British MPs visit Kenya for climate and displacement fact-finding mission

Tosekha Textiles Silk factory
The British MPs visit Tosekha Textiles Silk factory. Photo: Twitter/RaoufMazou

A group of group of British MPs from the UK Parliament International Development Committee have recently been on a climate and displacement fact-finding mission to Kenya.

Chairman and Liverpool West Derby MP Stephen Twigg was joined by Birmingham Northfield MP Richard Burden, Ribble Valley MP Nigel Evans, Mid Derbyshire MP and Kenya Trade Envoy Pauline Latham, Dundee West MP Chris Law, Bury South MP Ivan Lewis, Brighton Kemptown MP Lloyd Russell-Moyle, Sutton, Cheam and Worcester Park MP Paul Scully and Ealing Southall MP Virendra Sharma for the visit which also included time in Uganda.

On Monday, the MPs were shown around Kakuma Refugee Camp and nearby Kalobeyei Settlement to see how some of the £100m from the UK for humanitarian assistance for refugees across Kenya has been spent. They also visited the UNHCR officer in Kakuma.

British MPs at Kakuma Refugee Camp
British MPs at the Kakuma Refugee Camp. Photo: Twitter/YvonneNdege

The average refugee at Kakuma spends 17 years and Kalobeyei represents a settlement approach as opposed to a refugee camp approach to enable refugees to become more self reliant in the long term.

As well as teaching self reliance, some of the aid money is spent educating those at the settlement about inclusion. This important work was underlined by the fact that 85 per cent of the world’s refugees are hosted, protected and assisted in developing countries like Kenya.

Another project visited by the British MPs the following day was the UK funded, Ksh 5 million, Masue Rock Catchment which launched in 2015 and is the main source of water for domestic and livestock use, besides small scale irrigation farming, for more than 1, 500 residents in Masue village in Nzaui Sub-County.

British MPs at Masue Rock Catchment
The British MPs at the Masue Rock Catchment. Photo: Twitter/SEMontgomery

The chairman of the Masue Rock Catchment Project, Mr. Daniel Kimaile told the MPs that the project had alleviated the water shortage in the area and three schools had also benefitted from the project. However, he added that storage tanks were few and asked for more funding in order to help in harvesting the rainy water that goes to waste in the area.

“The project has alleviated the acute water shortage in the area. There is enough water for domestic and watering animals. We have even started a boarding school because of availability of water for use,” Mr Kimaile said.

Speaking at the same event, the visiting members of the International Development Committee aid they were satisfied with how the funds were used.

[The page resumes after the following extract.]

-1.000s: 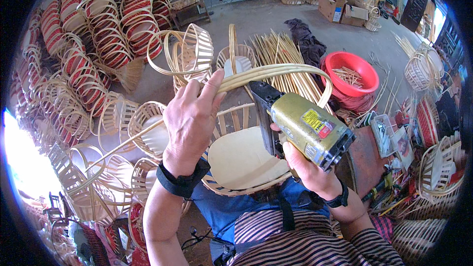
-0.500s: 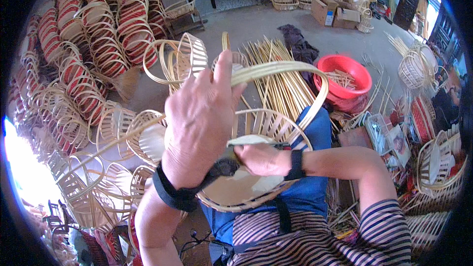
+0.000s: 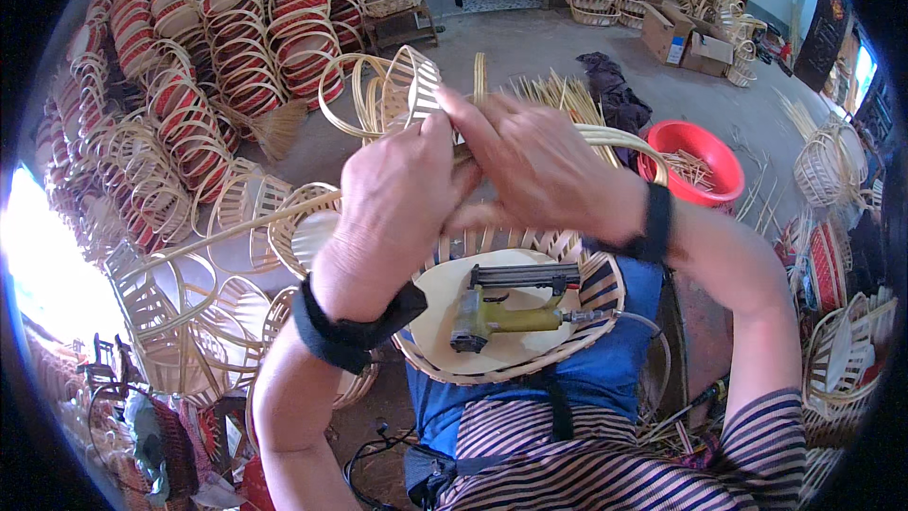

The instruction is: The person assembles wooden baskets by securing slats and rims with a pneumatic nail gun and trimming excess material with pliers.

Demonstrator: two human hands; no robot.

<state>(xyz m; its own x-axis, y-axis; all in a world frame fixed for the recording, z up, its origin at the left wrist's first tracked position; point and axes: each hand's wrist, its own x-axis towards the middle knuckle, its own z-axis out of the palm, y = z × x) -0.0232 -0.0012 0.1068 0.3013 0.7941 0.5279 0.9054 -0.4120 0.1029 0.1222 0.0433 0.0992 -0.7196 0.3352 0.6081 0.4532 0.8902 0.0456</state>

Ribble Valley MP Nigel Evans said: “We are impressed on how our tax payers’ money was being spent. We would also like to know areas that Kenyans need our support so that we can chip in and make them self-reliant.”

He also praised the Kenyan government’s ban on logging and charcoal burning that impacts negatively on the environment.

In Makueni, the politicians heard about Department for International Development (DfID) support for community led climate adaptation work by looking at Makueni Climate Change Projects and how an investment of £40k has changed lives for one village during a look around the Tosekha Textiles Silk Factory.

British MPs in Kenya
The British MPs at the Office of the Makueni Governor’s Office. Photo: Twitter/SEMontgomery

Meeting with the British delegation, Makueni Governor Kivutha Kibwana thanked the residents for owning the project, saying they have helped in implementing the project which helped make it a success.

He added that they were working closely with faith based organisations, saying they were better placed in mobilising wananchi (the public) on development issues.

“The project is an example of how government money can be utilised. As government there is need to be transparent and accountable in spending monies on projects,” the governor said.

Earlier the Makueni County Commissioner Mr. Maalim Mohammed assured the MPs that all financial assistance given as grants will be utilised on projects intended, adding that the government was keen on fighting corruption.

Mohammed said through the Masue Rock Catchment project, people are able to access clean water and were now using it for irrigation, hence increasing food security in the county.

“The project has enabled people at Masue to access water and engage in irrigation activities to produce food for subsistence. This has made them to be self-reliant and were no longer depending on relief food,” the County Commissioner added.

In Nairobi, the visiting MPs visited Strathmore Business School to see the climate enterprise project which is supported by ARFC, World Bank and Fairview.